* **Task requirements**: For this exercise, reproduce the entries below exactly, but only from the line containing "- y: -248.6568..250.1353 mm" through the line containing "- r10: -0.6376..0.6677", both included.

☆ ☆ ☆ ☆ ☆

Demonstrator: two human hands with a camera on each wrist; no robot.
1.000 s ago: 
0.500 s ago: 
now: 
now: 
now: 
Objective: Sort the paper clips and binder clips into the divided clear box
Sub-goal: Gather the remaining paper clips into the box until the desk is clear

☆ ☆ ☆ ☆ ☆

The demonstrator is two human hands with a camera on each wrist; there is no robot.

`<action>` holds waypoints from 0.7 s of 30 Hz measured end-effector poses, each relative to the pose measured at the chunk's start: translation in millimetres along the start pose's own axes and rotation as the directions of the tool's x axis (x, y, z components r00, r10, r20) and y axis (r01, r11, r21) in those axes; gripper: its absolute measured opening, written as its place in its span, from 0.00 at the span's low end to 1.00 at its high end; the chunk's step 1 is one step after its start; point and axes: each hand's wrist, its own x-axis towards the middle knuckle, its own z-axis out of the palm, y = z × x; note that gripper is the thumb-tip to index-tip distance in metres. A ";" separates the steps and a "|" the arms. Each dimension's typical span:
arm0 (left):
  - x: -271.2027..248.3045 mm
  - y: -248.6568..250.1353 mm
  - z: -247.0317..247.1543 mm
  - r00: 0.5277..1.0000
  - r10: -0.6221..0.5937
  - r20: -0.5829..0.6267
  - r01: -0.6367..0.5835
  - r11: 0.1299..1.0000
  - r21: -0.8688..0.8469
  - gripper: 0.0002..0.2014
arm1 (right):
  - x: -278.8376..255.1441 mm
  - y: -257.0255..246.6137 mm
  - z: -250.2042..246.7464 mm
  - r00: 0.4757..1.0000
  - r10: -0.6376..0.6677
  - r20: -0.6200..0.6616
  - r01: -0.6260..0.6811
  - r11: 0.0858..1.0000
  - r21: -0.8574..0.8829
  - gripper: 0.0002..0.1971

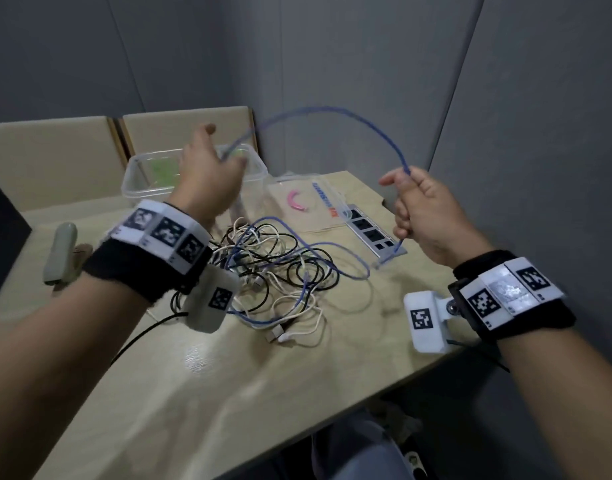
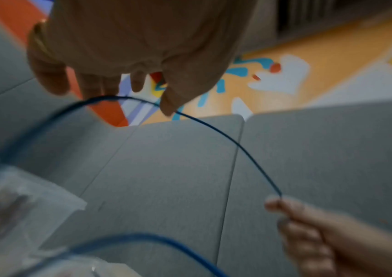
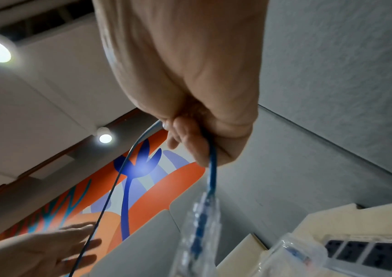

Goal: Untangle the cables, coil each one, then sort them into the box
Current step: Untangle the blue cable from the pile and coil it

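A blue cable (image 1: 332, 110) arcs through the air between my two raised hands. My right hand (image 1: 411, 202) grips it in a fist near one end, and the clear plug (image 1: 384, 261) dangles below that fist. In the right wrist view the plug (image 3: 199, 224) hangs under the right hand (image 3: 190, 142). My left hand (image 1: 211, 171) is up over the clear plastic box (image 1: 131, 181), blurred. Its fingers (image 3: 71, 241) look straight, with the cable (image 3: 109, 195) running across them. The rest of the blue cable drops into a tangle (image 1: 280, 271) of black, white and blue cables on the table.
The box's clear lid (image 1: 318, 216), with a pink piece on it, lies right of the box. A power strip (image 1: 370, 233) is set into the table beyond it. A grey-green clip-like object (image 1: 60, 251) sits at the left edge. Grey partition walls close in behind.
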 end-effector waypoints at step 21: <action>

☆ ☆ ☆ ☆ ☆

* **Task response**:
  - y: -248.6568..250.1353 mm
  - z: -247.0317..247.1543 mm
  - r00: 0.5277..1.0000
  - r10: -0.6221..0.5937
  - r20: -0.5829..0.6267
  - r01: -0.6367..0.5835
  - r11: 0.1299..1.0000
  - r21: -0.8688..0.8469
  - gripper: 0.0002..0.2014
arm1 (right):
  - x: -278.8376..255.1441 mm
  - y: -257.0255..246.6137 mm
  - z: -250.2042..246.7464 mm
  - r00: 0.4757..1.0000
  - r10: -0.6376..0.6677

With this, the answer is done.